| Your task |
Your task is to write out the complete listing exactly as it is shown.
_ _ _ _ _
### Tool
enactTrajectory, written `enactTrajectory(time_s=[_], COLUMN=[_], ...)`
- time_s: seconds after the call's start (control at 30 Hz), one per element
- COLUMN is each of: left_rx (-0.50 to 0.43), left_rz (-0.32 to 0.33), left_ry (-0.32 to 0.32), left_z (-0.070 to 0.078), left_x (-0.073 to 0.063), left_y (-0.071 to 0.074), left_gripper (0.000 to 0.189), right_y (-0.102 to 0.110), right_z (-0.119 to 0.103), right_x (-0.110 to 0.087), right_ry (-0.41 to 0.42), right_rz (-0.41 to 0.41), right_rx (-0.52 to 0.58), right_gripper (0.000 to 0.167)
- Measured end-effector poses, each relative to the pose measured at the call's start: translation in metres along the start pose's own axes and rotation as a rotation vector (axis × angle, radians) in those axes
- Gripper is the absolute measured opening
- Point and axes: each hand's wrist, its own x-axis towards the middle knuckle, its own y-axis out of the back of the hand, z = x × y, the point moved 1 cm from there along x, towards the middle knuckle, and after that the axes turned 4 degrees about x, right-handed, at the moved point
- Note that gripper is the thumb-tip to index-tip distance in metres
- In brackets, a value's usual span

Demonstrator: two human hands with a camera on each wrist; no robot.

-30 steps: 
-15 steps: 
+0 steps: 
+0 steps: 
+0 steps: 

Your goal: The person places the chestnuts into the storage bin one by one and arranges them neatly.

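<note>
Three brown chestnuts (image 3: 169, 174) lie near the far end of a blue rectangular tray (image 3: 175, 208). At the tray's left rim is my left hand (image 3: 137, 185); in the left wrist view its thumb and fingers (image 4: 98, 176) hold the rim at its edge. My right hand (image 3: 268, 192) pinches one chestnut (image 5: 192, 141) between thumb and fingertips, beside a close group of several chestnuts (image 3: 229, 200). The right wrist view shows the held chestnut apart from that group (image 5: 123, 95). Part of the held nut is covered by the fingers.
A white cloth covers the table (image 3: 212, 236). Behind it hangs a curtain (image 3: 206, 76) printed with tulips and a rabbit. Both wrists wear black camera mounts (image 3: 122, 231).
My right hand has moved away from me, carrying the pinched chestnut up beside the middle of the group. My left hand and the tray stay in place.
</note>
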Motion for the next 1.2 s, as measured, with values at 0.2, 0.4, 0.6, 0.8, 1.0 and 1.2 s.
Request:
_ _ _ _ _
| Problem solution |
### Tool
enactTrajectory, written `enactTrajectory(time_s=[_], COLUMN=[_], ...)`
- time_s: seconds after the call's start (control at 30 Hz), one per element
- COLUMN is each of: left_rx (-0.50 to 0.43), left_rz (-0.32 to 0.33), left_ry (-0.32 to 0.32), left_z (-0.070 to 0.078), left_x (-0.073 to 0.063), left_y (-0.071 to 0.074), left_gripper (0.000 to 0.189), right_y (-0.102 to 0.110), right_z (-0.119 to 0.103), right_x (-0.110 to 0.087), right_ry (-0.41 to 0.42), right_rz (-0.41 to 0.41), right_rx (-0.52 to 0.58), right_gripper (0.000 to 0.167)
- Measured end-effector poses, each relative to the pose measured at the call's start: translation in metres along the start pose's own axes and rotation as a rotation vector (axis × angle, radians) in those axes
- Gripper is the absolute measured opening
- Point and axes: each hand's wrist, its own x-axis towards the middle knuckle, its own y-axis out of the back of the hand, z = x × y, the point moved 1 cm from there along x, towards the middle knuckle, and after that the axes turned 4 degrees about x, right-handed, at the moved point
- Note that gripper is the thumb-tip to index-tip distance in metres
- In brackets, a value's usual span

Demonstrator: two human hands with a camera on each wrist; no robot.

-30 steps: 
-15 steps: 
+0 steps: 
+0 steps: 
+0 steps: 

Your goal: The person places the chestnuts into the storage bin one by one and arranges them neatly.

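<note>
Three brown chestnuts (image 3: 169, 174) lie near the far end of a blue rectangular tray (image 3: 175, 208). At the tray's left rim is my left hand (image 3: 137, 185); in the left wrist view its thumb and fingers (image 4: 98, 176) hold the rim at its edge. My right hand (image 3: 268, 192) pinches one chestnut (image 5: 192, 141) between thumb and fingertips, beside a close group of several chestnuts (image 3: 229, 200). The right wrist view shows the held chestnut apart from that group (image 5: 123, 95). Part of the held nut is covered by the fingers.
A white cloth covers the table (image 3: 212, 236). Behind it hangs a curtain (image 3: 206, 76) printed with tulips and a rabbit. Both wrists wear black camera mounts (image 3: 122, 231).
My right hand has moved away from me, carrying the pinched chestnut up beside the middle of the group. My left hand and the tray stay in place.
</note>
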Motion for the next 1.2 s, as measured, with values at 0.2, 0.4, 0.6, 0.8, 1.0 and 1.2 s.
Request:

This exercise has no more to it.